▶ [TASK PROMPT]: Here is a block of records. Copy every line in it that includes "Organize".

::::::::

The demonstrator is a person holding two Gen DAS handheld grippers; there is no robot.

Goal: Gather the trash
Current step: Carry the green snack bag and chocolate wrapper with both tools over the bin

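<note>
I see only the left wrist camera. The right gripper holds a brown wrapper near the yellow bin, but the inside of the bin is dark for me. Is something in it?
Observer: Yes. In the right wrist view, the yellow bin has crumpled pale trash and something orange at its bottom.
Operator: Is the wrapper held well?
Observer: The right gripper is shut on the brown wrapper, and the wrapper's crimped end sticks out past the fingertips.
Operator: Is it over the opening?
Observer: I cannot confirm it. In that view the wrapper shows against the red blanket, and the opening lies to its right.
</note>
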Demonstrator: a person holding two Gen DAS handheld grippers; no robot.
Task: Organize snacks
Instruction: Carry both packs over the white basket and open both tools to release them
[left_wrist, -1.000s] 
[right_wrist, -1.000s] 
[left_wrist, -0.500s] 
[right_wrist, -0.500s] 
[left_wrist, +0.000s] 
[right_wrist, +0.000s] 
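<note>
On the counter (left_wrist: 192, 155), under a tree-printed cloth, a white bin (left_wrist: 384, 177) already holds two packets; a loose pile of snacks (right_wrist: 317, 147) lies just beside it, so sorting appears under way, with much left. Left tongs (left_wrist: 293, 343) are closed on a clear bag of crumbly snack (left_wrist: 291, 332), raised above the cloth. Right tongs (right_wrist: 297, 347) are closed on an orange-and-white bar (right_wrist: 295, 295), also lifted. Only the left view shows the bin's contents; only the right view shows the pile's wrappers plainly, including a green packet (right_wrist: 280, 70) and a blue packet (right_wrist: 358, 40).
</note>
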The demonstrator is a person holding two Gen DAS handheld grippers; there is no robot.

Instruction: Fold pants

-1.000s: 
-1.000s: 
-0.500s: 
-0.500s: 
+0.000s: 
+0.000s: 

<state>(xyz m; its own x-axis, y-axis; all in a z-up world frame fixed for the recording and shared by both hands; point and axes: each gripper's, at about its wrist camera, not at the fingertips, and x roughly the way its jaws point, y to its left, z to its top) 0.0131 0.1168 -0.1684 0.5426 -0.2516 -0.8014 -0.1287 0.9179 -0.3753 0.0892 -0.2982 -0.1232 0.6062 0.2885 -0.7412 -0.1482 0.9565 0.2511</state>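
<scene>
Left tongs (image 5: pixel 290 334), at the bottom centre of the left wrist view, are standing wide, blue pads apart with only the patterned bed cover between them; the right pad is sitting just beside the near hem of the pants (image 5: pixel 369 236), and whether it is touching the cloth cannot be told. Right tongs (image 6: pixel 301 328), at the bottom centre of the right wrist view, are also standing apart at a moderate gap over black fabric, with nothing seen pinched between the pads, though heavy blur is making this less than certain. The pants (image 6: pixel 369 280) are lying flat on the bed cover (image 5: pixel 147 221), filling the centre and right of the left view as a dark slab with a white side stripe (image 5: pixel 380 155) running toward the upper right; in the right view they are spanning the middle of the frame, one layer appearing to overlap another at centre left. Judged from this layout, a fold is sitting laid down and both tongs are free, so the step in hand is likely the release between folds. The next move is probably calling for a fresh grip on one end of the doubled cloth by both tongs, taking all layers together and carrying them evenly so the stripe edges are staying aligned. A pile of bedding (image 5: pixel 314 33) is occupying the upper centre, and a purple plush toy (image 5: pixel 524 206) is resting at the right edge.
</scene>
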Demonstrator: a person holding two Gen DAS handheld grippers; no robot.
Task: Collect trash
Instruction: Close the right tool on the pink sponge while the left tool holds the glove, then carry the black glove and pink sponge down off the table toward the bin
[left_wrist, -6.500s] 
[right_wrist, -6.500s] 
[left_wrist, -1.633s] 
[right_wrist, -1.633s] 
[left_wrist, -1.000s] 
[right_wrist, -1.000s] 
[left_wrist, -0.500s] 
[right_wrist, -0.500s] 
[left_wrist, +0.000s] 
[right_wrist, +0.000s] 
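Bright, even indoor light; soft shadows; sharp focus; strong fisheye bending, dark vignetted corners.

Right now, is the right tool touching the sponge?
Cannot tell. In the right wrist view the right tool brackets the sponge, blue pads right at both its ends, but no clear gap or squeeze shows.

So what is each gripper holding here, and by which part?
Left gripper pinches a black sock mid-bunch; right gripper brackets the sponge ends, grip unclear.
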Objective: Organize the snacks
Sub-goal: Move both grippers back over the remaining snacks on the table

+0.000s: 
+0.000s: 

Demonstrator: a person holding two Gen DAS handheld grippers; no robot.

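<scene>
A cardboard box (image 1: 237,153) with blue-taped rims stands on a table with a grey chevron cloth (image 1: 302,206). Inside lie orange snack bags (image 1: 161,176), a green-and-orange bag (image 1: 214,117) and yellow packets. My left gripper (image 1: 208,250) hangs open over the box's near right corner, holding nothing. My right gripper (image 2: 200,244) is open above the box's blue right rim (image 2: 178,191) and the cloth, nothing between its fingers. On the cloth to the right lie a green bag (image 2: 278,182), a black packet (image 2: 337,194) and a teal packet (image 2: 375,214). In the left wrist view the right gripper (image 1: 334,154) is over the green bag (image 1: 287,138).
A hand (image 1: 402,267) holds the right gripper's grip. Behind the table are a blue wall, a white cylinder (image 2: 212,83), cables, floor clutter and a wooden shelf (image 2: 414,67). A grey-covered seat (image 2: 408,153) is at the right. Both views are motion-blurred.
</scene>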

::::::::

▶ [THE ANSWER]:
Task: Organize snacks
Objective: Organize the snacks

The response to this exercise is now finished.